Would I like to try and be this guy in my next life? Of course! Why not? My first choice is to come back as Samuel Jackson but if that doesn’t work out, a drugged out sex stud just might be a welcome respite from all those past exciting afternoons of eating Fruit Roll-Ups and trying to understand Dungeons and Dragons.
Was I really the only guy that had a more boring, or let’s says “stable” and “monitored” childhood?
I agree that these drug and sex induced memories are often times transformed into hilarious outtakes for the rest of us to enjoy. The thing that gets me is that it just seems to be so normal. As if I didn’t feel like I already had the most boring adolescence on the planet, along comes even the most unassuming of comedians who share their escapades and add to the collective and none-too-subtle position that “it was one hell of a ride” and despite our youthful stupidity, “we are still here.”
Don’t get me wrong. I did plenty of stupid things growing up: playing “Love on the Rocks” as a 12 year-old in the talent show; using Vaseline as hair gel when the Dippity Doo didn’t get me the exact look I was going for, sneaking my mom’s menthols downstairs with air freshener and Bianca breath spray for me to hide the odor, cutting my hair with clippers and forgetting to put on the attachment so I ended looking like Howie Mandel but only from the earlobe through the temple. All in all – pretty innocent stuff. I am not judging here but am I the only guy on the planet that never managed to get a fake ID in high-school?

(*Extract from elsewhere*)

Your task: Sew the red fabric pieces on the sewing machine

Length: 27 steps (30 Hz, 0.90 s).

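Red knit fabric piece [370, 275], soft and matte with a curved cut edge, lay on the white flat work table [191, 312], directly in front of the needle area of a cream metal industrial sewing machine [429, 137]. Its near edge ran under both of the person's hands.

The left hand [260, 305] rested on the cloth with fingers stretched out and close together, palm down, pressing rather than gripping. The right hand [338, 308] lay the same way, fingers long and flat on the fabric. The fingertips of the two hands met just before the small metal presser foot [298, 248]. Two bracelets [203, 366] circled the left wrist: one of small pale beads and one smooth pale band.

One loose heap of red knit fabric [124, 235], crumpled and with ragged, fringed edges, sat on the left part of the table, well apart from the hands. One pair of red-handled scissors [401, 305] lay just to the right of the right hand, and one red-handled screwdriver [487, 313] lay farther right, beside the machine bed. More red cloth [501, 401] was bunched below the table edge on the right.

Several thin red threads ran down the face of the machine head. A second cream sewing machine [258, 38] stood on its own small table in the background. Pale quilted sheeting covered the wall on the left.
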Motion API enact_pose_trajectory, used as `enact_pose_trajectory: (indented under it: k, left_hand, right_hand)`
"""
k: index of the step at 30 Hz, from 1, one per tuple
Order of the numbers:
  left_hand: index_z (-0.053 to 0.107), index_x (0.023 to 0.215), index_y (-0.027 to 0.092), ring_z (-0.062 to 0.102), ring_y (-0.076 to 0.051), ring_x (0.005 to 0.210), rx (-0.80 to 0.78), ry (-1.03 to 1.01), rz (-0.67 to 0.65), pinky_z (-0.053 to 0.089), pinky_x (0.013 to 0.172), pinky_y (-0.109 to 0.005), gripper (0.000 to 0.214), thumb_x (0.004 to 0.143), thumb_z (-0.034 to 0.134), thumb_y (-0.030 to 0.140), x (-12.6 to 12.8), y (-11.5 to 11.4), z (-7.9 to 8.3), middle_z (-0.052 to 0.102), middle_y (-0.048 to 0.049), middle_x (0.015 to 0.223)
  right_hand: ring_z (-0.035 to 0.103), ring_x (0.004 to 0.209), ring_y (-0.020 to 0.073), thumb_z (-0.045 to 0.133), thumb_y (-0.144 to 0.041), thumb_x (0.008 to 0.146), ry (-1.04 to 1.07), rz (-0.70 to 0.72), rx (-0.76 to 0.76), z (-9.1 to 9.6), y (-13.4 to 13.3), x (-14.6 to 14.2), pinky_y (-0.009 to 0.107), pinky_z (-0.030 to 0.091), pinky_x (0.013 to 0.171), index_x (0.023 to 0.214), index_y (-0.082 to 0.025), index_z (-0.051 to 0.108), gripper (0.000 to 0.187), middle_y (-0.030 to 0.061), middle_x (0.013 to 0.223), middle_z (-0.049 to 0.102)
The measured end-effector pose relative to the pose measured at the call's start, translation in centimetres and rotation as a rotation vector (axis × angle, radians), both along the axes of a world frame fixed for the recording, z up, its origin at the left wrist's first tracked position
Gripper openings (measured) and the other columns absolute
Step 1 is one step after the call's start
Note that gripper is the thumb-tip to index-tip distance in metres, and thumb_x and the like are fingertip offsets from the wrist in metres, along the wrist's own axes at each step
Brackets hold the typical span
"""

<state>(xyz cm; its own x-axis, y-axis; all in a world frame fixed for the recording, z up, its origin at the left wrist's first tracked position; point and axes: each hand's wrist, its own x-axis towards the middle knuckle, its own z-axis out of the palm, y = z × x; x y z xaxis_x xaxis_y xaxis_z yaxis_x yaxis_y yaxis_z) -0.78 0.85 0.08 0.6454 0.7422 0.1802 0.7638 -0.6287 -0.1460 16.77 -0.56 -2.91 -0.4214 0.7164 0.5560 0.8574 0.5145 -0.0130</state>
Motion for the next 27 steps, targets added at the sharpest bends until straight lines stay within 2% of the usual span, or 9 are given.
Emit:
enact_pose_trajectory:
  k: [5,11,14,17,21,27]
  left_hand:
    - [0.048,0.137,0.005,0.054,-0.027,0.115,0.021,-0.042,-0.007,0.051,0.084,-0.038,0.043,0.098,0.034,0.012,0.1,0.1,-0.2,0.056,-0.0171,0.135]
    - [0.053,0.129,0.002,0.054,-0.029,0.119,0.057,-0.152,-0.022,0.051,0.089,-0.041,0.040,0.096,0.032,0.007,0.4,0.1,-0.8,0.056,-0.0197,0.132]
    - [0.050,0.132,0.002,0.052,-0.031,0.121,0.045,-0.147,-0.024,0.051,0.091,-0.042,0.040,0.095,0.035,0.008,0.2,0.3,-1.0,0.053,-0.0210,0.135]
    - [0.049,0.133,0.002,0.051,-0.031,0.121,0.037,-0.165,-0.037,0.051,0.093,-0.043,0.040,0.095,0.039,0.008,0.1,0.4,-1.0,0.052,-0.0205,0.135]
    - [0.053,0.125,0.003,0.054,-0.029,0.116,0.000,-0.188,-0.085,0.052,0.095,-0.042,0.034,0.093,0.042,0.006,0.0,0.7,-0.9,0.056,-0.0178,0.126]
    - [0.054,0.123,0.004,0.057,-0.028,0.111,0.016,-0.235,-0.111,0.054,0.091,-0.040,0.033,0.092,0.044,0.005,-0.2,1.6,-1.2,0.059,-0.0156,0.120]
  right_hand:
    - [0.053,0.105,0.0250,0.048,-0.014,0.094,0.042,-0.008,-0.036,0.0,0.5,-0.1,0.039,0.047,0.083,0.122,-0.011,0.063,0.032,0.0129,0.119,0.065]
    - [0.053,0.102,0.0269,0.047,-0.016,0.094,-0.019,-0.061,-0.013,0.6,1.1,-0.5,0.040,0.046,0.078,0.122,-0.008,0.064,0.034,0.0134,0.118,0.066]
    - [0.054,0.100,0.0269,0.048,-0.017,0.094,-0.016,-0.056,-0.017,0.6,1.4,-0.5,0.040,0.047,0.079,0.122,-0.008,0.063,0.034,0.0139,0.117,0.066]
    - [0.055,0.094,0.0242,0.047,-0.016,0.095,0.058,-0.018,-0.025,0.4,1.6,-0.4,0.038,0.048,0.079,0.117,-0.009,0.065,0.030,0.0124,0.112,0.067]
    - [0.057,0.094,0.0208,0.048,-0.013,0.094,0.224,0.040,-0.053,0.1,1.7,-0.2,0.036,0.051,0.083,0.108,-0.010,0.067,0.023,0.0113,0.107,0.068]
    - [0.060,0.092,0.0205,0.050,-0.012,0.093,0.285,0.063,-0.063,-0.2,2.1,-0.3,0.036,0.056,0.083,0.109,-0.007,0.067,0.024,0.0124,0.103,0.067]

I lived in a pretty small house where you could see everything that was going on from just sitting in the kitchen. We had one hallway, like an airplane aisle, and my mother and father were pilot and flight attendant in residence 24/7, often rotating roles. I lived next door to my grandparents. My mom taught in the same school district that I was a student in. How many other ways can I say that I didn’t get away with anything? And people are worried about Obama reading your emails? Try having your mom “clean the phone” for an hour from the other room while you’re trying to talk to your friend.
I am eternally grateful for what my parents did and gave to me, one of those things being a pretty decent sense of humor (and the motivation to get the hell out of town by 17). All the mischief in the world can’t compare to the reams of material I got from growing up in that house with that crazy family. Maybe this is why I am attracted to comedians like Ellen DeGeneres and Gary Gulman, not to mention others who have such a hilarious take on self, circumstance and awkwardness.
All of a sudden, it seems almost cool to be a “geek” or a “nerd.” I don’t know. I was really that guy. It sucked, too – for a long time. But it was mine and I owned it and now I’d like to cash in. So, here’s the deal – if you got to do tons of drugs or have tons of sex in high school – go with it. Get up in front of the mic and do your thing. But unless you, yourself, were a card carrying member of the Nerd Brigade – that belongs to me and the original geeks. We earned it.